We already know all the jokes about Favre and flip-flopping on retirement. Now we have a "flip" book produced by Bernstein. If you fall into the category that suddenly (or still) adores Brett Favre, there is a cover and story for you entitled "I Love Brett Favre." Can't stand that guy anymore (or still)? Well, flip the book and start reading from the other side, entitled "I Hate Brett Favre."
Either way, Bernstein develops both storylines with equal emotion. He makes no bones about his affiliation as a Minnesota Vikings fan that grew up rooting against Favre while respecting his abilities. However, there were only two occasions in which Bernstein cheered for the Packers – when the Vikings needed a Packers win to get into the playoffs and when Bernstein needed the Packers to beat the Denver Broncos in the Super Bowl so long-suffering Vikings fans would have another team to continue in their Super Bowl runner-up misery without a title to their name.
"I have struggled with (the Vikings) ever since I can remember. The pain runs deep," Bernstein writes. "This franchise is 0-4 in Super Bowls and, let's face it, we're desperate. So, if Brett Favre wants to come play for my team to help us win a Super Bowl, then why wouldn't I love Brett Favre? ... And if that happens, then I will REALLY love Brett Favre."

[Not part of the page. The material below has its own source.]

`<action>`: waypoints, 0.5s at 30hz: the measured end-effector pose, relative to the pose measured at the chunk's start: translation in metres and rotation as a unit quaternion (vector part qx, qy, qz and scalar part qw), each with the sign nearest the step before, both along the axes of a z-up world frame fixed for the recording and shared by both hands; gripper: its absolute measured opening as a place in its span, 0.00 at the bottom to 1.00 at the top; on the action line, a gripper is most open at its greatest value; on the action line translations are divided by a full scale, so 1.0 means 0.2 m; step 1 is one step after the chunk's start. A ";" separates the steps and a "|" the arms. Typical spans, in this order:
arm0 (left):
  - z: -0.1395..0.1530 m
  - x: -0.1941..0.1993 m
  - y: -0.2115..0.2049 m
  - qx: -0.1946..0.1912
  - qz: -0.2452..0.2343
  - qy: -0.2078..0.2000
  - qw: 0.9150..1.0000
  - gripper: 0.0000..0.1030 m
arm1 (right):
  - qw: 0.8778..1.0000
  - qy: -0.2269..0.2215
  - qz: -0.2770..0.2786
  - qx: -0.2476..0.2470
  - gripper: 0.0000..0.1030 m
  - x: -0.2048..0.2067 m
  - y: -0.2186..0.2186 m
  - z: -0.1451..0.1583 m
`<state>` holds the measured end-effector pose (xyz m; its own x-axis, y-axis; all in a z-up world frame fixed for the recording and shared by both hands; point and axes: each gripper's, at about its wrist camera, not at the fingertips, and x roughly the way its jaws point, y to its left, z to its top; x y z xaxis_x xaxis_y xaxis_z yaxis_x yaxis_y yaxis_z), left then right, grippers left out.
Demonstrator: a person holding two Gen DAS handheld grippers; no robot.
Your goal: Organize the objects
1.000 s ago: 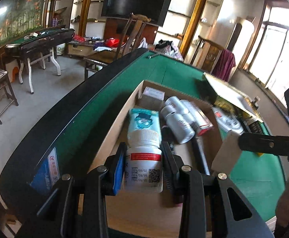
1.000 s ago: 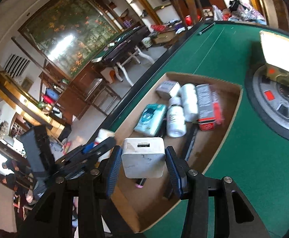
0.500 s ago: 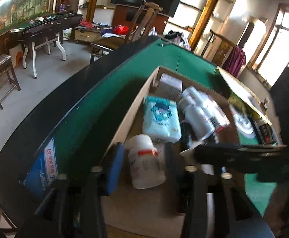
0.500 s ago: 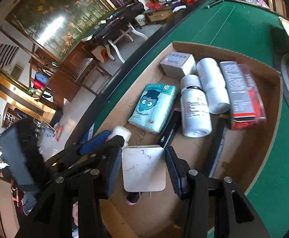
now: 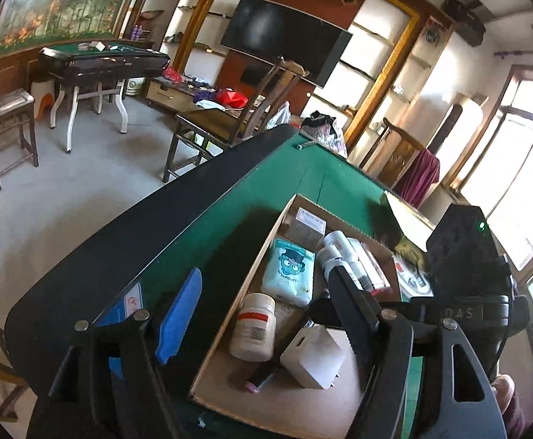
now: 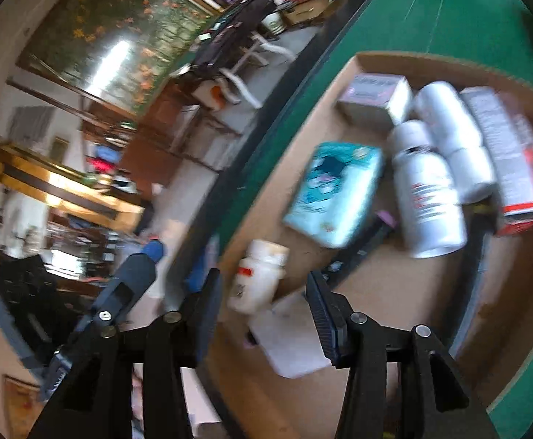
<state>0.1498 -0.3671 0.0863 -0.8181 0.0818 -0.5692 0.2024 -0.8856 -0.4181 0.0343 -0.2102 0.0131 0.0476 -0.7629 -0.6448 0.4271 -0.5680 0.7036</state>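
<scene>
Both sets of jaws have just been opening and grip nothing. Left gripper (image 5: 262, 314) stands wide above the white pill bottle (image 5: 253, 327), lying in the cardboard box (image 5: 259, 256) on the green worktop (image 5: 229, 212). Right gripper (image 6: 262, 311) stands apart around the white charger (image 6: 288, 344), at 3 o'clock of the bottle.

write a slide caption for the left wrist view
Open left gripper above a cardboard tray holding a pill bottle and white charger.
</scene>
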 end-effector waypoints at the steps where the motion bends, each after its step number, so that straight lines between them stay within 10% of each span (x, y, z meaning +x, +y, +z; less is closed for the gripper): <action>1: 0.00 0.00 -0.01 0.003 0.001 -0.001 1.000 0.70 | 1.000 -0.002 -0.004 -0.002 0.60 0.00 0.02 0.00; 15: -0.05 -0.10 0.40 -0.027 -0.092 -0.051 0.994 0.71 | 0.982 0.095 -0.160 0.006 0.80 0.01 0.65 0.20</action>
<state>0.1293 -0.2871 0.0758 -0.7300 0.1911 -0.6562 0.0741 -0.9323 -0.3540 0.0372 -0.0796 0.0523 -0.3163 -0.7119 -0.6270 0.3487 -0.7019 0.6211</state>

But even that comes with a caveat. Favre just might lead the Vikings to the Super Bowl and – don't say it! – another loss. Imagine the dirt-rubbing fun Packers fans would have with that. Or what if he really is the missing piece that brings Vikings fans to their Valhalla? Sure, there would be joy in Minnesotaville, but don't think for a minute Packers fans wouldn't be there reminding every purple-clad, Favre-worshipping Vikings fan that they had to poach a Green Bay legend to get it done.
And you thought your fandom was conflicted?

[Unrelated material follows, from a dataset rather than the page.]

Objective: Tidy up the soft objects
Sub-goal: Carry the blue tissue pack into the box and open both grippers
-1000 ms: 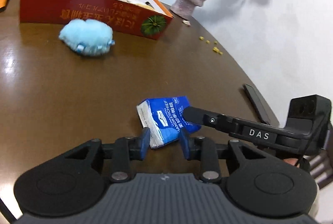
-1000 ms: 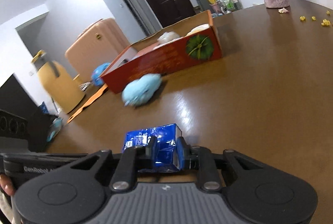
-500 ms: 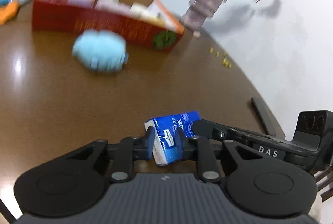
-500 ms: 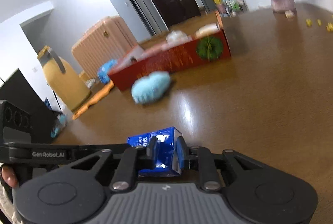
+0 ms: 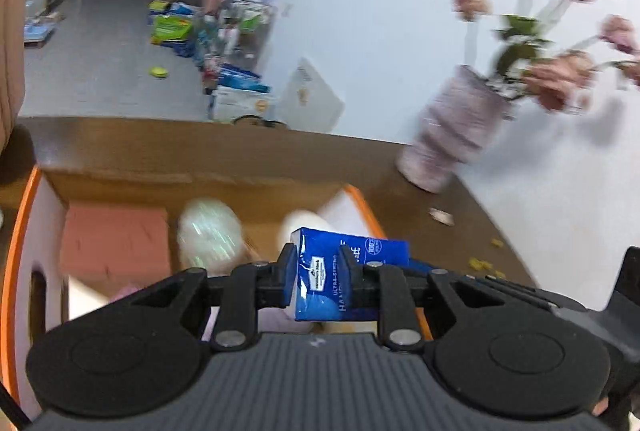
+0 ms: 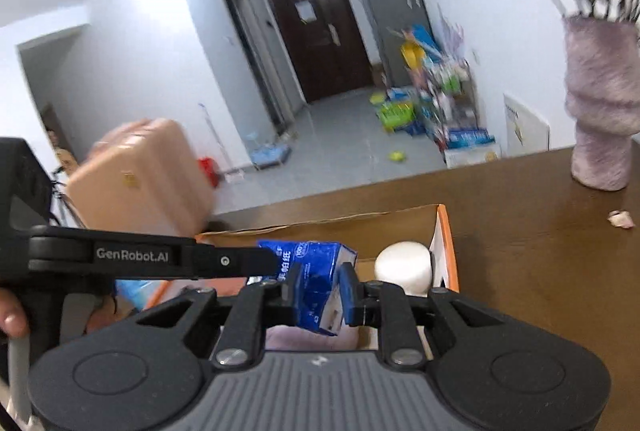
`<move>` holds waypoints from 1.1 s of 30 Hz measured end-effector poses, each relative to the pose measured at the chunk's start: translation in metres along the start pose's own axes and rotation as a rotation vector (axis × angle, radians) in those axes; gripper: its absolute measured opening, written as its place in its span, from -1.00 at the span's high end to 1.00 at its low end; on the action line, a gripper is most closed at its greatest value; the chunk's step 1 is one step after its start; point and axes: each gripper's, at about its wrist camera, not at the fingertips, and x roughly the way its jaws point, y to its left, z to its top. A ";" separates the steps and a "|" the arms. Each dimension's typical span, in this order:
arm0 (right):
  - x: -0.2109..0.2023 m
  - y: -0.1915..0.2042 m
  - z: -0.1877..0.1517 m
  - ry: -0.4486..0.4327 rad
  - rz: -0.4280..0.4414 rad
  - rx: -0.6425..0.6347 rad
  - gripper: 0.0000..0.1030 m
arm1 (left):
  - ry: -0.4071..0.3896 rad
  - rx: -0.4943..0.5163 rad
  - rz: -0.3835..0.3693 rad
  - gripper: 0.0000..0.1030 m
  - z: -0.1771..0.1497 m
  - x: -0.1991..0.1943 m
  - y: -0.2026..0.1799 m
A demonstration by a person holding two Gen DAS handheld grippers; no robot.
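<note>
Carried from bench to above box (image 5: 362, 207): tissue pack (image 5: 344, 283), clamped between left claw (image 5: 318, 281) and right claw (image 6: 318, 297). Release pending; other items already boxed.

A dark brown wooden tabletop (image 6: 520, 231) fronts a white-walled hallway with grey tiled floor (image 6: 344, 151). A dark double door (image 6: 320, 31) stands far back, colourful clutter (image 6: 432, 103) piled right, a peach hard-shell suitcase (image 6: 140, 175) left, ceiling light glaring overhead.
</note>
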 end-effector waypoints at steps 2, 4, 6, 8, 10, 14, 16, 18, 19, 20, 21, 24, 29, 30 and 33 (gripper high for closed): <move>0.039 -0.004 0.008 0.040 -0.035 0.003 0.64 | 0.019 -0.008 0.046 0.58 0.011 0.027 0.013; 0.078 -0.011 0.011 0.094 -0.044 0.024 0.64 | 0.046 -0.002 0.102 0.58 0.016 0.052 0.023; 0.108 -0.018 0.007 0.163 -0.064 0.025 0.64 | 0.107 -0.003 0.142 0.58 0.014 0.077 0.033; 0.122 -0.020 0.006 0.222 -0.080 0.037 0.65 | 0.165 -0.014 0.149 0.57 0.005 0.095 0.041; 0.125 -0.016 0.006 0.228 -0.083 0.010 0.65 | 0.140 -0.001 0.139 0.56 0.000 0.098 0.045; 0.137 -0.011 0.001 0.272 -0.112 0.002 0.66 | 0.146 -0.034 0.118 0.57 -0.003 0.095 0.051; 0.141 -0.010 0.001 0.283 -0.117 0.001 0.65 | 0.147 -0.048 0.111 0.56 -0.004 0.095 0.053; 0.144 -0.011 0.000 0.285 -0.115 0.003 0.65 | 0.146 -0.053 0.110 0.55 -0.004 0.095 0.055; 0.145 -0.010 0.000 0.285 -0.113 0.006 0.65 | 0.144 -0.059 0.114 0.53 -0.004 0.095 0.056; 0.140 -0.013 0.000 0.285 -0.112 0.008 0.64 | 0.144 -0.061 0.124 0.52 -0.004 0.093 0.056; 0.141 -0.011 0.000 0.281 -0.119 0.001 0.65 | 0.141 -0.056 0.139 0.52 -0.004 0.091 0.055; 0.139 -0.013 0.001 0.268 -0.141 -0.030 0.58 | 0.155 -0.067 0.153 0.43 -0.004 0.080 0.051; 0.095 0.006 0.006 0.162 -0.208 -0.068 0.26 | 0.096 0.000 0.189 0.24 -0.014 0.013 0.036; 0.084 0.011 0.008 0.150 -0.197 -0.070 0.18 | 0.088 0.010 0.194 0.22 -0.018 -0.003 0.034; 0.043 0.029 0.009 0.132 -0.175 -0.115 0.10 | 0.065 0.035 0.236 0.19 -0.031 -0.045 0.029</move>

In the "love" side of the book – available at bernsteinbooks.com – Bernstein expands on many of the reasons Favre's football grit is endeared by many.
"I love how the guy is fearless, both in football and in life. He's never been afraid of success, of failure, of praise or of criticism," Bernstein writes. "I mean, he wants to play and win so badly that he really doesn't care about his legacy the way others do. How empowering is that? It's HIS career, HIS body and HIS legacy. No matter what happens in Minnesota, he is still going to end up in Canton as a member of the Hall of Fame. Guaranteed. That's pretty cool in my book."

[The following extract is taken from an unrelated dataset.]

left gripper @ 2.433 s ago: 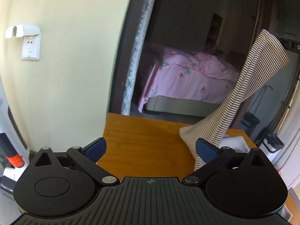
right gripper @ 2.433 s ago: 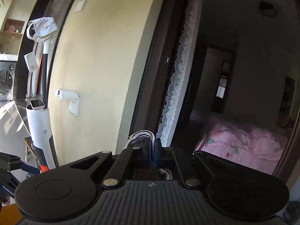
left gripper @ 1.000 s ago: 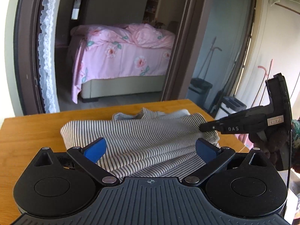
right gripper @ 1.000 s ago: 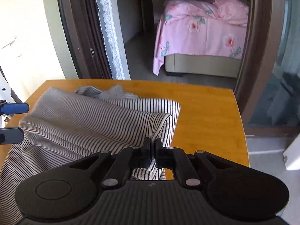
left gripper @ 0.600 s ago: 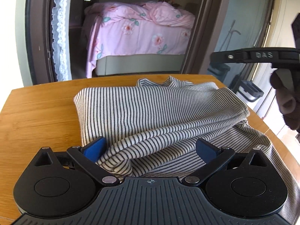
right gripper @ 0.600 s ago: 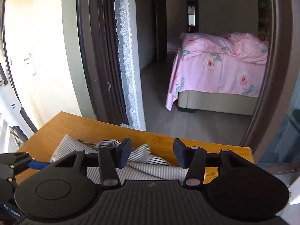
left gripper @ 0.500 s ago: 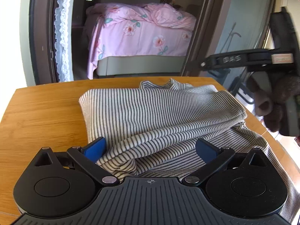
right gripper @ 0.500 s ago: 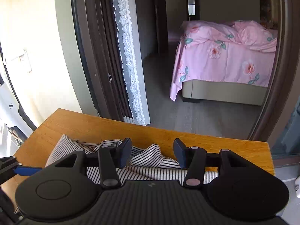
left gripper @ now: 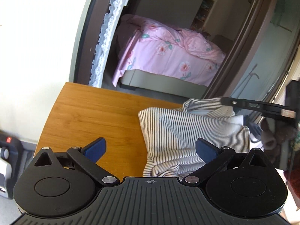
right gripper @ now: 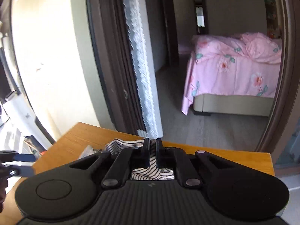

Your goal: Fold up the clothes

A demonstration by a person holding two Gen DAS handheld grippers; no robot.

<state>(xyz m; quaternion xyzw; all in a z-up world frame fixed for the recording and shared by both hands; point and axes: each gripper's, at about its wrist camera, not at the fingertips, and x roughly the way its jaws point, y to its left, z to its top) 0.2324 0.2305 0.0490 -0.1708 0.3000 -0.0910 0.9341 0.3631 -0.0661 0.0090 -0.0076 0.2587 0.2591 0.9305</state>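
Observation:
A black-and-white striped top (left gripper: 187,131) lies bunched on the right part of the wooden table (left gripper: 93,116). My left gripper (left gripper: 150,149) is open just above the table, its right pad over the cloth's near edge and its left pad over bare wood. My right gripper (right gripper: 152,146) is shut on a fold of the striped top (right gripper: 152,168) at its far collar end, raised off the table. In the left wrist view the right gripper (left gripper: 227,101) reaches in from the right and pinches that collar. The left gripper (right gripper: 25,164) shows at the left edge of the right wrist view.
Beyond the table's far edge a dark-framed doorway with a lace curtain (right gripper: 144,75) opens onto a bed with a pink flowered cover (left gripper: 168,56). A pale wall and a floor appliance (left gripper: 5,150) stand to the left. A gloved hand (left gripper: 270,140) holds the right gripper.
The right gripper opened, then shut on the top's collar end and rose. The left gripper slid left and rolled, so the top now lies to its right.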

As much as Bernstein brings out the ying and yang among Favre's past and present fans, the beauty of the book is in learning the thoughts from those he interviewed. That list includes more than a hundred people, from fans on both sides of the Mississippi to current and former teammates to media to famous alumni of both teams.
The other (Wisconsin) side of the story is presented as well.
"Am I upset about Brett going to Minnesota? No. I wish him well, he gave us a lot of good years," Davis says in the book. "I will say this, though, about Brett going to Minnesota. If that team falters this season and misses the playoffs, I think he will regret the day he walked onto the field as a Viking."
Some of Bernstein's interview subjects, just like some fans, are ready to put a damper on the drama.
"Look, I don't think the Eagles were very happy when Reggie White left either, but this is a business and those things happen," said former Packers tackle Bob Skoronski. "Again, players should have every opportunity to play wherever they want to play. … But the reality is that No. 4 is now playing for the Minnesota Vikings. It is time to move on, Brett certainly has."
Seriously? Those kinds of comments don't raise the emotions enough, do they? No, a good Brett Favre story needs drama and Bernstein knows it.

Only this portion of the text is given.